▸ Problem statement
Take the entries below and print only the lines from the one with "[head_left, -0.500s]" through the one with "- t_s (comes", exactly as they stand, both ends included.

▸ Data records
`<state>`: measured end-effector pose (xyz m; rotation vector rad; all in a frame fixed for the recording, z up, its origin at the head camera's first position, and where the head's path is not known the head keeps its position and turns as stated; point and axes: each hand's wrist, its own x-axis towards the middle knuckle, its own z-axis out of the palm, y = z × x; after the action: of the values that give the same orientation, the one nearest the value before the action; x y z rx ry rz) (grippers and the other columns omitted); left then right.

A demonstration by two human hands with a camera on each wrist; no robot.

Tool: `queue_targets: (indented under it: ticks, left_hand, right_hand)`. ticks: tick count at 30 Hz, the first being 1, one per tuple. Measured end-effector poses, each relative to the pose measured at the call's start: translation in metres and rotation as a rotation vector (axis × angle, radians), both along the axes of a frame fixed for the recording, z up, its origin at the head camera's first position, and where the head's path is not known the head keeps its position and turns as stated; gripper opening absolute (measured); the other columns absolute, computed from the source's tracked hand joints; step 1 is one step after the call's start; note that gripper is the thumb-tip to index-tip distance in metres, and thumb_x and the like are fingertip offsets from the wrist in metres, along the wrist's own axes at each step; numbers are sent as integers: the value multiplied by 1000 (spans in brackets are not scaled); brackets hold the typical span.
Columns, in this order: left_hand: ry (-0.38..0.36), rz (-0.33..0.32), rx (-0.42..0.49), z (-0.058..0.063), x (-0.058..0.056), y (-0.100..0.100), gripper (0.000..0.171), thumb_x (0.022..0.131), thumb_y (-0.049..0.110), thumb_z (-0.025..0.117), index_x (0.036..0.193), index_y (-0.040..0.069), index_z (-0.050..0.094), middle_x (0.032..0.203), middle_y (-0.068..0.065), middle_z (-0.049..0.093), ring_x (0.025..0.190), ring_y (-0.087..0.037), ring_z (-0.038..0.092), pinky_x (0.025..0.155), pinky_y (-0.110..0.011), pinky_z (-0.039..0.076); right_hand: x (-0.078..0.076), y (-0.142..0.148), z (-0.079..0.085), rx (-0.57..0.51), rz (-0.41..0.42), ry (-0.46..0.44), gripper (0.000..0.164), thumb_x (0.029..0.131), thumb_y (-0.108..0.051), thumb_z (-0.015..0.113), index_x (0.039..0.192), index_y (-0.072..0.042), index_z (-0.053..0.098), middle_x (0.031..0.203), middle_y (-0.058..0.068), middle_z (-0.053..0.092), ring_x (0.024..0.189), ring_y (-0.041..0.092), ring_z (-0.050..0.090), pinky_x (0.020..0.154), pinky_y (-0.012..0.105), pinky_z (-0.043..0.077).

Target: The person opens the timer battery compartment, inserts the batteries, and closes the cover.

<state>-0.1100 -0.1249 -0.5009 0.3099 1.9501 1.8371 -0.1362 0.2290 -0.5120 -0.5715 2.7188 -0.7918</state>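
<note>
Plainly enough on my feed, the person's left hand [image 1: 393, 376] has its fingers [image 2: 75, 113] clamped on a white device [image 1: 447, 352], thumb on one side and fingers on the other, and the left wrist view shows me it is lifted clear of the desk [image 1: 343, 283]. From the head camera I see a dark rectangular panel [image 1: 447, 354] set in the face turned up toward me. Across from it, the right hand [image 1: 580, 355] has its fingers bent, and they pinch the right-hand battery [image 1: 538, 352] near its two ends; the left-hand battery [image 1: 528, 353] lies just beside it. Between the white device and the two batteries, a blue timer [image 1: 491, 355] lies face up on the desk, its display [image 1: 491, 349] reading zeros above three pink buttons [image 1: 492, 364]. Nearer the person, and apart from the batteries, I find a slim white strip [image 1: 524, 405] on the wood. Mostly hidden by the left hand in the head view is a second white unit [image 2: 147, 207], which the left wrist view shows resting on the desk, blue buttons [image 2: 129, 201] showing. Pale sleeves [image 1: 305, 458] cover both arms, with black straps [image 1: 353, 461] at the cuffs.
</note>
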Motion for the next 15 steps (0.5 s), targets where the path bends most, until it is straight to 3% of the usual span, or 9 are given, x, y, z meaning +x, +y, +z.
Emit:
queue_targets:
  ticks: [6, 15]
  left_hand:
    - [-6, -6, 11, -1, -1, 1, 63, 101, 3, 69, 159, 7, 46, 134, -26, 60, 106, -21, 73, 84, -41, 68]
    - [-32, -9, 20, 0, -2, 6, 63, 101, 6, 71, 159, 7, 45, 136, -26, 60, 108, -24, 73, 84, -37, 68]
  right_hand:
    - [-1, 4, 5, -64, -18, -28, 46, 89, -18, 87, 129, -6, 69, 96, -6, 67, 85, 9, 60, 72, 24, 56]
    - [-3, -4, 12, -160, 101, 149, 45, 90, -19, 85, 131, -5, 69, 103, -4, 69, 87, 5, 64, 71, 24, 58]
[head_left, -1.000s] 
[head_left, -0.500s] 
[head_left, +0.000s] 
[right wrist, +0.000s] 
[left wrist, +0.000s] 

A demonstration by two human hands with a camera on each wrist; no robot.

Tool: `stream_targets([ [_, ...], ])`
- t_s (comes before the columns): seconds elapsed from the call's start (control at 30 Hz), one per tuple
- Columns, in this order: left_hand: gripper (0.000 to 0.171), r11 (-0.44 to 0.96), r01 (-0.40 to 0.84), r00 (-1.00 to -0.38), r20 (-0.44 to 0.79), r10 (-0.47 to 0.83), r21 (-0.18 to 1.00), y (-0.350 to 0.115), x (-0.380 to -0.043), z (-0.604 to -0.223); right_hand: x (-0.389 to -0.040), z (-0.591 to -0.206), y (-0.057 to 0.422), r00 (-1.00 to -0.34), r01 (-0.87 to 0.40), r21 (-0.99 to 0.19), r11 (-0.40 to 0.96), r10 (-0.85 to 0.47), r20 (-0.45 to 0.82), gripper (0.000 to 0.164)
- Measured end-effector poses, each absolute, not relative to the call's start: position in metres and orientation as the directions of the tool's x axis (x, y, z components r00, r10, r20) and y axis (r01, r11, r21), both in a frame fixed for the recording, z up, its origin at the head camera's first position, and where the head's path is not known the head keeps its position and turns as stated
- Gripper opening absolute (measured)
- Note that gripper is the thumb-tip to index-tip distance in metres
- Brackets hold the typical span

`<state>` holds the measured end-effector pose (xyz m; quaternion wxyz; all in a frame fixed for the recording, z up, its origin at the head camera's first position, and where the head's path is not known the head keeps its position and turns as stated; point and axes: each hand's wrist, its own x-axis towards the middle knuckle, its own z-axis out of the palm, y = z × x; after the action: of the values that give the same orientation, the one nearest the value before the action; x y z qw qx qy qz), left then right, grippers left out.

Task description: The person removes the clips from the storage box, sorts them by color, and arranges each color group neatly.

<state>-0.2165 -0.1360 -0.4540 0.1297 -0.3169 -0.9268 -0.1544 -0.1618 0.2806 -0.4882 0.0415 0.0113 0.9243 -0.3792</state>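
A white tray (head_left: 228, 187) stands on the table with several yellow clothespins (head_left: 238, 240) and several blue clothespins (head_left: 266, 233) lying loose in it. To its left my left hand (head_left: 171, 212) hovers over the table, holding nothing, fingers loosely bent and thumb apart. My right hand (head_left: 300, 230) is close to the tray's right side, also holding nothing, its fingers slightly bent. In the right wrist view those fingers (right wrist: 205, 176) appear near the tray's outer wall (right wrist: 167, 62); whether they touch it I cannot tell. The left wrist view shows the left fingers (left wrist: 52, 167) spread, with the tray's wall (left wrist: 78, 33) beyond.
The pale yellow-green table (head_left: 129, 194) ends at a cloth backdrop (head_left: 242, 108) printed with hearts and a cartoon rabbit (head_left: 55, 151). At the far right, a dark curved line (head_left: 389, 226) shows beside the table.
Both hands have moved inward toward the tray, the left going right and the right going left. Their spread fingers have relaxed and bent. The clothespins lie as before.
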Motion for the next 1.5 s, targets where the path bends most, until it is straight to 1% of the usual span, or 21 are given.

▸ Written response
[head_left, -0.500s] 
[head_left, +0.000s] 
[right wrist, +0.000s] 
[left wrist, +0.000s] 

A demonstration by two human hands with a camera on each wrist; no robot.

Tool: `stream_targets([ [_, ...], ])`
- t_s (comes before the columns): seconds elapsed from the call's start (control at 30 Hz), one per tuple

The response to the exercise is complete.